Finding the cause of random segfaults

Questions about the LÖVE API, installing LÖVE and other support related questions go here.
Forum rules
Before you make a thread asking for help, read this.
grump
Party member
Posts: 583
Joined: Sat Jul 22, 2017 7:43 pm

Finding the cause of random segfaults

Post by grump » Thu Jan 03, 2019 6:36 pm

I'm getting random segfaults in a project and I can't pinpoint it on a single thing I'm doing in the 10K+ LOC project - letting it sit idle for a while makes it crash.

The only observation so far is that the crash occurs faster the more (temporary) ImageData / Canvas objects I'm creating. Could it be a memory leak? Memory usage is < 100 MB when it crashes, love.graphics.getStats() says ~6 MB texture memory is being used. It's not doing any object creation when idle.

I tried running the process in gdb to get a trace, but that's not really helpful:

Code: Select all

Thread 1 "love" received signal SIGSEGV, Segmentation fault.
0x00007ffff74d43fe in ?? () from /usr/lib/x86_64-linux-gnu/libluajit-5.1.so.2
(gdb) trace
Tracepoint 1 at 0x7ffff74d43fe
(gdb) 
I know nothing about gdb. Is there some magic way to retrieve a useful stack trace? Or even better, how can I find the exact line in my code where it crashes (other than putting debug prints all over 10K LOC)?
Last edited by grump on Thu Jan 03, 2019 8:30 pm, edited 1 time in total.

User avatar
pgimeno
Party member
Posts: 1746
Joined: Sun Oct 18, 2015 2:58 pm

Re: Finding the cause of random segfaults

Post by pgimeno » Thu Jan 03, 2019 8:05 pm

That sucks. Yeah, gdb backtraces of LuaJIT are rarely helpful, if ever.

I doubt it's a leak. Are you using FFI? Maybe try with jit.off(), it will probably not segfault but I'm not sure what that will tell you, if anything.

grump
Party member
Posts: 583
Joined: Sat Jul 22, 2017 7:43 pm

Re: Finding the cause of random segfaults

Post by grump » Thu Jan 03, 2019 8:32 pm

Yeah, I'm using ffi, but only sparingly, in code that has proven to be stable in a number of projects. I'm also using external libraries, nuklear (self-built) and FreeType (what's installed on the system).

I suspect there's a bug in love that causes this. In other projects, at least 1 in 50 launches of love fail with a segfault. It happens with even the most simple apps.

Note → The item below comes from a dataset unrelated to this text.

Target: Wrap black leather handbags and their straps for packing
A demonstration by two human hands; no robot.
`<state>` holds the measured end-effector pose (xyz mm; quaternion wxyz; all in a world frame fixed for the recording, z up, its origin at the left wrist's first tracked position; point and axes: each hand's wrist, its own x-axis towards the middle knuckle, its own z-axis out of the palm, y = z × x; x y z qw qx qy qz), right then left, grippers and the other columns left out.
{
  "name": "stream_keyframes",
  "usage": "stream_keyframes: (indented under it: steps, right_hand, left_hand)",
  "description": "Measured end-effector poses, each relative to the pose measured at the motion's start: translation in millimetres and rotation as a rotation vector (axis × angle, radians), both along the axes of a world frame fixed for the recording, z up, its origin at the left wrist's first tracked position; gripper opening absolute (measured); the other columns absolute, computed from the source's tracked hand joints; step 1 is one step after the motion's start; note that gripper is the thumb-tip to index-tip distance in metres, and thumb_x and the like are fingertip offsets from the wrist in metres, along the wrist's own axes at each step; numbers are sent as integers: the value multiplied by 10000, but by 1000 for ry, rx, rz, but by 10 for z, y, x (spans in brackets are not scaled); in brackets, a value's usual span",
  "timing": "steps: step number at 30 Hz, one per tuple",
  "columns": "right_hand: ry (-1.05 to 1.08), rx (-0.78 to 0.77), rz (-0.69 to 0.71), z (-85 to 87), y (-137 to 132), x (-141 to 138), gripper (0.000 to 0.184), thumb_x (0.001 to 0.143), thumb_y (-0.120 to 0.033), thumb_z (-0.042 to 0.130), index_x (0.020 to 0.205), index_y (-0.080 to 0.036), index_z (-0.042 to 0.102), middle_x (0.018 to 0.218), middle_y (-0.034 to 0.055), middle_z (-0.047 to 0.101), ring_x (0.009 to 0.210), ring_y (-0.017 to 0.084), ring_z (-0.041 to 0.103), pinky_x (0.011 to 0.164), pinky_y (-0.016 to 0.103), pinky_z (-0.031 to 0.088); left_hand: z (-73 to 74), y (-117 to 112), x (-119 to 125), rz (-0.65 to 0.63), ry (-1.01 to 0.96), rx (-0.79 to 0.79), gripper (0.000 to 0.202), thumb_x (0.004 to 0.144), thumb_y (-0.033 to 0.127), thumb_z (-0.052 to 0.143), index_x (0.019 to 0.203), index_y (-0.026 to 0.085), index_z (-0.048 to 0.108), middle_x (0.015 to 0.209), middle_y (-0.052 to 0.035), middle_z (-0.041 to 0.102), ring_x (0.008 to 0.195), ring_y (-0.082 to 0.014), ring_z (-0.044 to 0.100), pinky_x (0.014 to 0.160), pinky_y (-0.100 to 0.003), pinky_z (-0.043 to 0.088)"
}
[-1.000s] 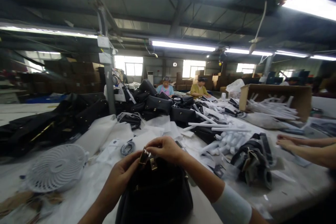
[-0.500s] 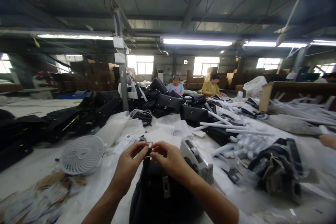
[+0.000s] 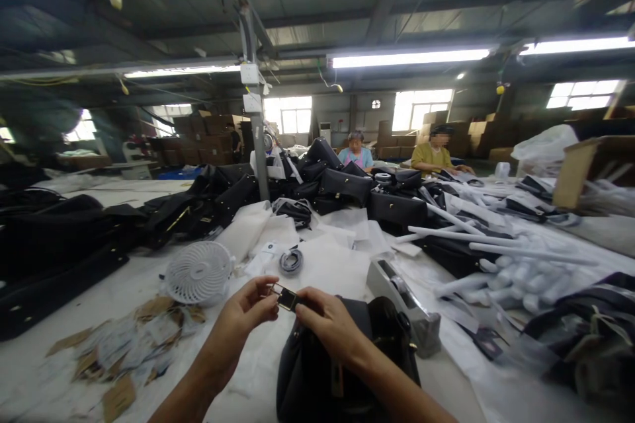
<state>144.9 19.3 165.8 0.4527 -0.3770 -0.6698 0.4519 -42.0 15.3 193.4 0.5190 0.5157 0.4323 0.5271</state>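
Note:
A small gold-coloured metal buckle (image 3: 286, 299) with a dark middle is held between my two hands, above a black handbag (image 3: 300, 370). My left hand (image 3: 248, 320) pinches the buckle's left end between thumb and fingers. On the other end, my right hand (image 3: 330, 324) is closed, with its fingertips at the buckle's right edge. Whether a strap runs from the buckle is hidden behind the right hand. The bag stands on the white tabletop, its front partly covered by my right forearm, with a metal clasp plate (image 3: 337, 380) showing beneath.
A grey tape dispenser (image 3: 404, 304) stands right of the bag. To the left are a white fan (image 3: 199, 271) and scattered small packets (image 3: 129, 344). A roll of tape (image 3: 290, 262) lies ahead. Black bags (image 3: 344, 186) pile up behind; white tubes (image 3: 516, 277) lie right. Two people sit across.
The view has turned left, so the scene sits further right. The buckle has tipped from upright to slanting sideways, and my hands are slightly further apart.

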Motion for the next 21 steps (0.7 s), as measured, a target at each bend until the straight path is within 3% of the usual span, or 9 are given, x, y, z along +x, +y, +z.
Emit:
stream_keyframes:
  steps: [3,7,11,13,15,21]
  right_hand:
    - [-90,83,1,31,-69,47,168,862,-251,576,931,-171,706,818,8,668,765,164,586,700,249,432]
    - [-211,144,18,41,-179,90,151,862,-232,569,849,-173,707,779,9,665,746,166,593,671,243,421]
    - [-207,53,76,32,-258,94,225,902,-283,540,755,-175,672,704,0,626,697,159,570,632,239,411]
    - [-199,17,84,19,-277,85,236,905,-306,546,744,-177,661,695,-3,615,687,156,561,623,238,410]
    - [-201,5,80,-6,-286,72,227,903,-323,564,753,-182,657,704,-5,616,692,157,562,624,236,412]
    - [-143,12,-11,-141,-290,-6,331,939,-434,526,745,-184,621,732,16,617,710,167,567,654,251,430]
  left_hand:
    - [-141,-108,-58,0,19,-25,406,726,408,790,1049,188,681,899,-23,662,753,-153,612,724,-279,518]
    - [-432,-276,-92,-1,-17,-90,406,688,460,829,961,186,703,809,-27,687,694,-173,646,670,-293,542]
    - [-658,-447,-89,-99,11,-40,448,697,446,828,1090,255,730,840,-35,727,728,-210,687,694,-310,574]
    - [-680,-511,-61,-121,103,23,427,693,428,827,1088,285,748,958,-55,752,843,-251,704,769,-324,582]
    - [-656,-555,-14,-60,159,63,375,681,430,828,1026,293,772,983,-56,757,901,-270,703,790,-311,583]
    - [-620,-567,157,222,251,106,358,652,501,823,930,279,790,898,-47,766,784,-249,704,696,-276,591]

The crashes in this project started to occur when I changed something in the code that made the number of temporary Canvas object go up from 8 to ~200 - no huge memory impact though, the canvasses are tiny.
pgimeno wrote:
Thu Jan 03, 2019 8:05 pm
Maybe try with jit.off(), it will probably not segfault but I'm not sure what that will tell you, if anything.
That was helpful. It made a bug in my code reproducible that did not occur with jit on, relating to a call of math.max with one argument being nil. I'll report back with my findings.

User avatar
pgimeno
Party member
Posts: 1746
Joined: Sun Oct 18, 2015 2:58 pm

Re: Finding the cause of random segfaults

Post by pgimeno » Thu Jan 03, 2019 8:45 pm

Bugs with FFI can be subtle. In https://github.com/gvx/bitser/issues/9# ... -436060611 it was caused by using a tail call, because a local variable was dereferenced by the tail call but the pointer to it was live. I remember another bug caused by storing a 64-bit pointer in a 52-bit float.

grump
Party member
Posts: 583
Joined: Sat Jul 22, 2017 7:43 pm

Re: Finding the cause of random segfaults

Post by grump » Fri Jan 04, 2019 6:19 am

It's memory corruption. In one part of the code I load a font with FreeType. In another part I process the font glyphs, where the font data has suddenly, unpredictably changed, and FreeType tells me there's now fewer glyphs than when the font was loaded. It's not even a corruption of LuaJIT data, it's memory allocated by FreeType - but what I'm doing in LÖVE does affect the outcome. This is gonna be so much fun.

grump
Party member
Posts: 583
Joined: Sat Jul 22, 2017 7:43 pm

Garbage collection going wrong

Post by grump » Tue Jan 08, 2019 2:41 pm

I shouldn't jump to conclusions like this. It's not memory corruption, it's just garbage collection going wrong.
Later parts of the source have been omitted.